What is needed here is an exact printout of the data, with no pictures included.

[[ DATA BLOCK open ]]

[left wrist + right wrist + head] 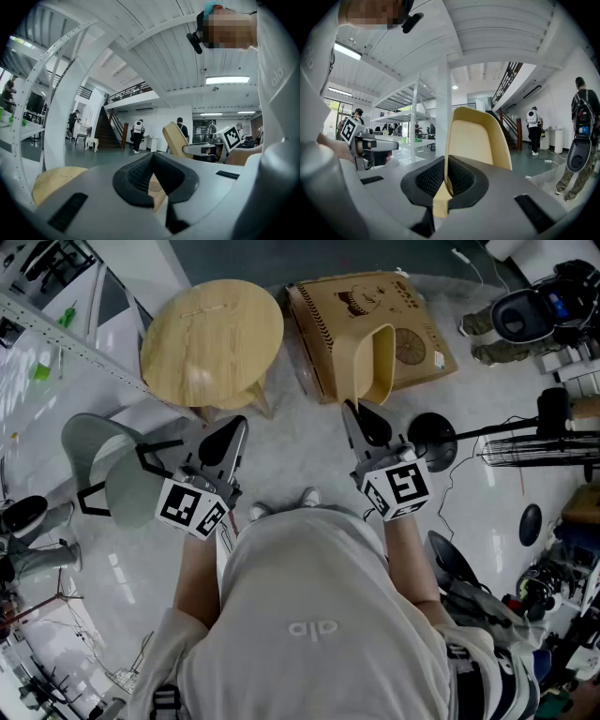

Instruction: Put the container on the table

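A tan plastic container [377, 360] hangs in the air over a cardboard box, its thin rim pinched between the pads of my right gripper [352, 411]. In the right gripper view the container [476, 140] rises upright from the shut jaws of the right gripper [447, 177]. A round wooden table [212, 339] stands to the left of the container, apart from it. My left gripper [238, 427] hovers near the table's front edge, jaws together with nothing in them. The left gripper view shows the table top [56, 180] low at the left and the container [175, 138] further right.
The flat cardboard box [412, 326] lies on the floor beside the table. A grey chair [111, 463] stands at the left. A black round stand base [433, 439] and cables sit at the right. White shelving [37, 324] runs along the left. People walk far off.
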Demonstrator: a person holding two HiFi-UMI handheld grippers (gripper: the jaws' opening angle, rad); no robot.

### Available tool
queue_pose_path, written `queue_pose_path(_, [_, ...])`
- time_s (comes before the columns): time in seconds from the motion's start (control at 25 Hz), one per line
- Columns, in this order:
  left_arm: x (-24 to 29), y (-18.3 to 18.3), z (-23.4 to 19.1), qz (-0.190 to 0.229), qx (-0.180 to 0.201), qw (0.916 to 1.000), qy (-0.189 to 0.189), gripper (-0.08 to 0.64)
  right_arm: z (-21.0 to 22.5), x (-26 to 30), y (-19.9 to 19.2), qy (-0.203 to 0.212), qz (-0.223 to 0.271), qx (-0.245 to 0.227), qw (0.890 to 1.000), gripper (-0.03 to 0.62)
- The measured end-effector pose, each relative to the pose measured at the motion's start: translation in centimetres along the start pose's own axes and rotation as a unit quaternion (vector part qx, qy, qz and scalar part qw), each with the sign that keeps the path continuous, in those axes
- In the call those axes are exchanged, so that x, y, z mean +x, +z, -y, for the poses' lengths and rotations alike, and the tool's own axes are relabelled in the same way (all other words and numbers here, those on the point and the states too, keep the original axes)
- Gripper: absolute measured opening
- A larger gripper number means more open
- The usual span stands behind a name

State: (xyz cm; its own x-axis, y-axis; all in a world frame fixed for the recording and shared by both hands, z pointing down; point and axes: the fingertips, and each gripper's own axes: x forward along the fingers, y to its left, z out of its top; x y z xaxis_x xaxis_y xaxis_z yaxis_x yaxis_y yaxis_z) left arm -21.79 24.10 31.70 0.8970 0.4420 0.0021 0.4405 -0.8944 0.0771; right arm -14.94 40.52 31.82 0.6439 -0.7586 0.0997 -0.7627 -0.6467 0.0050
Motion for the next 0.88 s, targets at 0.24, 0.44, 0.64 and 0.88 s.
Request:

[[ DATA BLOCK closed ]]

SOLUTION TO THIS EXERCISE:
[left wrist + right wrist + head] 

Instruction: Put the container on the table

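A tan plastic container [377, 360] hangs in the air over a cardboard box, its thin rim pinched between the pads of my right gripper [352, 411]. In the right gripper view the container [476, 140] rises upright from the shut jaws of the right gripper [447, 177]. A round wooden table [212, 339] stands to the left of the container, apart from it. My left gripper [238, 427] hovers near the table's front edge, jaws together with nothing in them. The left gripper view shows the table top [56, 180] low at the left and the container [175, 138] further right.
The flat cardboard box [412, 326] lies on the floor beside the table. A grey chair [111, 463] stands at the left. A black round stand base [433, 439] and cables sit at the right. White shelving [37, 324] runs along the left. People walk far off.
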Demonstrator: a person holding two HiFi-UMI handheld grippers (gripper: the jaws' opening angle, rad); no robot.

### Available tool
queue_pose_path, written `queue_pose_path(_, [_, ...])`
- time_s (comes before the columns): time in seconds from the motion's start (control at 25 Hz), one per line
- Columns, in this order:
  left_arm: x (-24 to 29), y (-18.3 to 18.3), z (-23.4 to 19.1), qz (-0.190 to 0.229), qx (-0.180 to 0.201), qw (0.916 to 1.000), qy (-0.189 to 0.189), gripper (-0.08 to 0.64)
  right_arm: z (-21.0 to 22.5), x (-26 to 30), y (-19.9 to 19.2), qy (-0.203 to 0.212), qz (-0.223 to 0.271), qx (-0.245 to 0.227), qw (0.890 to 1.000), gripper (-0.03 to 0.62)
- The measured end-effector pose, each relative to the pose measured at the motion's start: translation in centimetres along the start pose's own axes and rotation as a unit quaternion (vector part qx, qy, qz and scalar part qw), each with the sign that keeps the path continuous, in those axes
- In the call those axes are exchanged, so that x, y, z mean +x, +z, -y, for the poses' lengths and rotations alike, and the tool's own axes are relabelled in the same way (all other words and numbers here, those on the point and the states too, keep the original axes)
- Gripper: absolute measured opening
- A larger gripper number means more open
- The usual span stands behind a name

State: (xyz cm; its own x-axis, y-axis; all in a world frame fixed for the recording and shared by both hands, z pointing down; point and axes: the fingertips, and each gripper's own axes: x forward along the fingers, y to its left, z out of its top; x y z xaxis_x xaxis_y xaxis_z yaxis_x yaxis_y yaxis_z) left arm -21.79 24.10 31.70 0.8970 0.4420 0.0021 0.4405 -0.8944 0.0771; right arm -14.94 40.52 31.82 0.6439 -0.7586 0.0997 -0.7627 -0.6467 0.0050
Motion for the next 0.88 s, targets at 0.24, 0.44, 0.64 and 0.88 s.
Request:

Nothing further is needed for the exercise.